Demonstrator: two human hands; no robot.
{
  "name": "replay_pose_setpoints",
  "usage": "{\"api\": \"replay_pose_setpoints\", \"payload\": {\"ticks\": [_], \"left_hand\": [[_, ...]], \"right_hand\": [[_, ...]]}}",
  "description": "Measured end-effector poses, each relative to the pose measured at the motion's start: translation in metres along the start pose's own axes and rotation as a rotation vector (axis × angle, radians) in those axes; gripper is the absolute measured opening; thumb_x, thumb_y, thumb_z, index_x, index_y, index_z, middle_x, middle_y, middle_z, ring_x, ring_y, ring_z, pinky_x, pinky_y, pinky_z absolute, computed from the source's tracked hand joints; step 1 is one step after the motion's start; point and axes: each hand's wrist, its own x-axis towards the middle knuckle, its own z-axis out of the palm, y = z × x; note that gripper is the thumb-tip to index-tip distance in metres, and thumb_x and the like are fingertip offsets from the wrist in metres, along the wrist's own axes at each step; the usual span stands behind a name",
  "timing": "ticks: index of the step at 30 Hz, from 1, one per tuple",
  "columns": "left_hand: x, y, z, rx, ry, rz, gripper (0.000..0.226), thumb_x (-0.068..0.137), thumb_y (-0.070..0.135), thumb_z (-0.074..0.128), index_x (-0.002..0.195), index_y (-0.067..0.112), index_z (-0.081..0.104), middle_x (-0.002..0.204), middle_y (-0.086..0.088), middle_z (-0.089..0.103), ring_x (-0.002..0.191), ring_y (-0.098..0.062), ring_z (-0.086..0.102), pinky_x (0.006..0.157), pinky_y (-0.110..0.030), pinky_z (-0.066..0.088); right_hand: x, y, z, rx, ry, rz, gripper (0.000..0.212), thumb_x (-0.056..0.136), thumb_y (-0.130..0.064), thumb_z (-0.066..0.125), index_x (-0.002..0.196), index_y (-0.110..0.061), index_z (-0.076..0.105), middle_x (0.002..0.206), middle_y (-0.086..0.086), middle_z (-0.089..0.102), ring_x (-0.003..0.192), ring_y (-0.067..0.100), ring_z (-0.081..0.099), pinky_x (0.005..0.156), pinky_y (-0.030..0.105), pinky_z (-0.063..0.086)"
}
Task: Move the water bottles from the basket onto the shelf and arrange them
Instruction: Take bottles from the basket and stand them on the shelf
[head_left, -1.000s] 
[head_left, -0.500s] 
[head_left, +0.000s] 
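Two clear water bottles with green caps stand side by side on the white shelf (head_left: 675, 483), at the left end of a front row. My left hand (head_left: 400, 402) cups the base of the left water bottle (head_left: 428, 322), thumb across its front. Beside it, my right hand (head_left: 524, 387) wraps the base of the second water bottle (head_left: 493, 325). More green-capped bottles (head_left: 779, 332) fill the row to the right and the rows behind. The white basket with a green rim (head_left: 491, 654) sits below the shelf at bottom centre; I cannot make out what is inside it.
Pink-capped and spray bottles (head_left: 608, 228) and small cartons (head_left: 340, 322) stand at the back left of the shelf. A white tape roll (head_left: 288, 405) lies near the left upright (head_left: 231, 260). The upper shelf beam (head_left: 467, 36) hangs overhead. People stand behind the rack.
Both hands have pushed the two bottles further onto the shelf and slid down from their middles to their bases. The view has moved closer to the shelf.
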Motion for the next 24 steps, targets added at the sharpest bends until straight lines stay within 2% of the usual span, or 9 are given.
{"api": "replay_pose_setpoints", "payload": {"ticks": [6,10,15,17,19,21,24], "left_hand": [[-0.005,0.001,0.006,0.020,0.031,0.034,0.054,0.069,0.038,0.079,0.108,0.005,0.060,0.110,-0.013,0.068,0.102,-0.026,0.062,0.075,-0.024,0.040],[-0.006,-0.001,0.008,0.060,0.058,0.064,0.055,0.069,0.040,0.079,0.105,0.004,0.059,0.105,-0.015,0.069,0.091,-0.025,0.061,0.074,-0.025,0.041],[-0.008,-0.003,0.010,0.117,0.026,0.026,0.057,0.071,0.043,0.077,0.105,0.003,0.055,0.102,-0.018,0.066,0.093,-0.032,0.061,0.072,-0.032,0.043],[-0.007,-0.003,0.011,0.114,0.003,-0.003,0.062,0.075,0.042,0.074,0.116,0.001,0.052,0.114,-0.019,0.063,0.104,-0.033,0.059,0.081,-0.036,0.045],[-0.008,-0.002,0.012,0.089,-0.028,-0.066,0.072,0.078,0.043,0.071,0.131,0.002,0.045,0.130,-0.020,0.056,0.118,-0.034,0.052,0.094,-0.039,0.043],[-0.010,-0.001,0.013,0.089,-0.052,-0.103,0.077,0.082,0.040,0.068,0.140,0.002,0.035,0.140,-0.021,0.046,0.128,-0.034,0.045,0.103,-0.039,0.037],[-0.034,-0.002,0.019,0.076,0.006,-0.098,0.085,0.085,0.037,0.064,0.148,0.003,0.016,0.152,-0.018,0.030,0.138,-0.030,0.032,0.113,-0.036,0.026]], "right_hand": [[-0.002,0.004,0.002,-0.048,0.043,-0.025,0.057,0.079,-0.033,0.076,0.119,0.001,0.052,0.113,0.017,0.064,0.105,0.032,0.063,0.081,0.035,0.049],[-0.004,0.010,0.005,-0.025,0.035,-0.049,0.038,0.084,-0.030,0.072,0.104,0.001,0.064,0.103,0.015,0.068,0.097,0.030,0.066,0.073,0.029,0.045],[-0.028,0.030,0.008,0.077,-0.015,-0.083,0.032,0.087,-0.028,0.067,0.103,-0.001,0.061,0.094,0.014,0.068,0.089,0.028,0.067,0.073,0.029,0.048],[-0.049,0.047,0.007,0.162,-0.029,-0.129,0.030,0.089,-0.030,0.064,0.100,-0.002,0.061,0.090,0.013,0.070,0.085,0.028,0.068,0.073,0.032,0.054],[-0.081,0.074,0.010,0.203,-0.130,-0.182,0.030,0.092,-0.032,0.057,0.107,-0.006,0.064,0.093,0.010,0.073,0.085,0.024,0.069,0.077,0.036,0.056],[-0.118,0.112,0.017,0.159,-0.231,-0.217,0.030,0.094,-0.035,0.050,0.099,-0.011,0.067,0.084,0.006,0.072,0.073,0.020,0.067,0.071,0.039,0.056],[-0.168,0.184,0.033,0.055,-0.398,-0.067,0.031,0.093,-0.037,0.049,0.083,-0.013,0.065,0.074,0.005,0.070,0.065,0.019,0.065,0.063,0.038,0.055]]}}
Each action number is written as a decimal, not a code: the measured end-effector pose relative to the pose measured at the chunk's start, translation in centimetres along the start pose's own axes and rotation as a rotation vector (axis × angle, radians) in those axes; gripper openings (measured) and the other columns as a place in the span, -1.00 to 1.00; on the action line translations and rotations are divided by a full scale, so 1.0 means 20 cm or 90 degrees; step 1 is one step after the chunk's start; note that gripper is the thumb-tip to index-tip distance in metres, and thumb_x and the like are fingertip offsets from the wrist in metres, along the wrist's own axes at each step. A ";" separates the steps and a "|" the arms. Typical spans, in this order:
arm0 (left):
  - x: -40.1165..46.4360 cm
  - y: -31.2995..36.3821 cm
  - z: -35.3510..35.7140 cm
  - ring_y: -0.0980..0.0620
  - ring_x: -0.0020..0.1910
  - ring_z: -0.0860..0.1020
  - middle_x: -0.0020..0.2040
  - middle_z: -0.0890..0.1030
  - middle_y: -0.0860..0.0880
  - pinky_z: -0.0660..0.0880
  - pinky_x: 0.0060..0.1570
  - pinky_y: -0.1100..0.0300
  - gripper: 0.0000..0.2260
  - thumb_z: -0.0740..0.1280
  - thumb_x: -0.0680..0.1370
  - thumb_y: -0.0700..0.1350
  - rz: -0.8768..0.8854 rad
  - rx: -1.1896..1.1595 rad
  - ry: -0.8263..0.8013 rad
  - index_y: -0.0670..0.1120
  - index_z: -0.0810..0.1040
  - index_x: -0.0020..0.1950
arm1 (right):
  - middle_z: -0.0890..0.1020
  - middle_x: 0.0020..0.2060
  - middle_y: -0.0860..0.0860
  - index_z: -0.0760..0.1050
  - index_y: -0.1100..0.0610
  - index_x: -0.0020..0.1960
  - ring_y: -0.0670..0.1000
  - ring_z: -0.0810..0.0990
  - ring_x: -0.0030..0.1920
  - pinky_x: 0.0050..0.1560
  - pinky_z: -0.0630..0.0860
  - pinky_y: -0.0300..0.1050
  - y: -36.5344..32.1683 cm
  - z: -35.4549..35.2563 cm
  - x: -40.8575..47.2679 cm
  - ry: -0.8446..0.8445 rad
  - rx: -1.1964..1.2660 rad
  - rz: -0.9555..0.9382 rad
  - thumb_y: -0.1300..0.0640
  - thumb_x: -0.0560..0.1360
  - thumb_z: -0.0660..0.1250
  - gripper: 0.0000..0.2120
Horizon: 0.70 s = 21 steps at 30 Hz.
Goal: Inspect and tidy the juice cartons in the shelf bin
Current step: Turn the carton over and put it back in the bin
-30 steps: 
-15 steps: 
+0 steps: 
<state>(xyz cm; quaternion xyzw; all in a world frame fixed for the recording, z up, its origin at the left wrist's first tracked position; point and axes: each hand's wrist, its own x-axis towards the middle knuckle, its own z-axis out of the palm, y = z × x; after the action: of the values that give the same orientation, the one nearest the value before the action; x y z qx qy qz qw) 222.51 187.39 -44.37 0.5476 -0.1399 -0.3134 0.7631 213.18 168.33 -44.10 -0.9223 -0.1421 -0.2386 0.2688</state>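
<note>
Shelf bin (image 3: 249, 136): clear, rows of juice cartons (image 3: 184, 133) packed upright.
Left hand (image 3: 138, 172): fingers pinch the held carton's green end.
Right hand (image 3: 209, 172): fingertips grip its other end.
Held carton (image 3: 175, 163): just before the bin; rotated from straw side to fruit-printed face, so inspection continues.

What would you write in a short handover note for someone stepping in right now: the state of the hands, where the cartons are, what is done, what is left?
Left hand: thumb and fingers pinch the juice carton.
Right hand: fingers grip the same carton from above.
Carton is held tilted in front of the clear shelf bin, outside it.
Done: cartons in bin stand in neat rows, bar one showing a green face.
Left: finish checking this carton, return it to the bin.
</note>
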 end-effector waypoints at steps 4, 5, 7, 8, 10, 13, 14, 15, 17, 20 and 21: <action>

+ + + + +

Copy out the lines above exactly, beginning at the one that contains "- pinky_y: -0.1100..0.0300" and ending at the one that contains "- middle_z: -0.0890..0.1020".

* _WRITTEN REPLY_:
  - pinky_y: -0.1100..0.0300
  - gripper: 0.0000..0.2260
  - thumb_z: -0.0740..0.1280
  - thumb_x: -0.0680..0.1370
  - thumb_y: -0.0700..0.1350
  - rz: -0.8768..0.8854 rad
  - rx: -1.1896..1.1595 rad
  - ry: -0.8263..0.8013 rad
  - index_y: -0.0670..0.1120
  - index_z: -0.0810..0.1040
  - index_x: -0.0020..0.1950
arm1 (right):
  - middle_z: -0.0890..0.1020

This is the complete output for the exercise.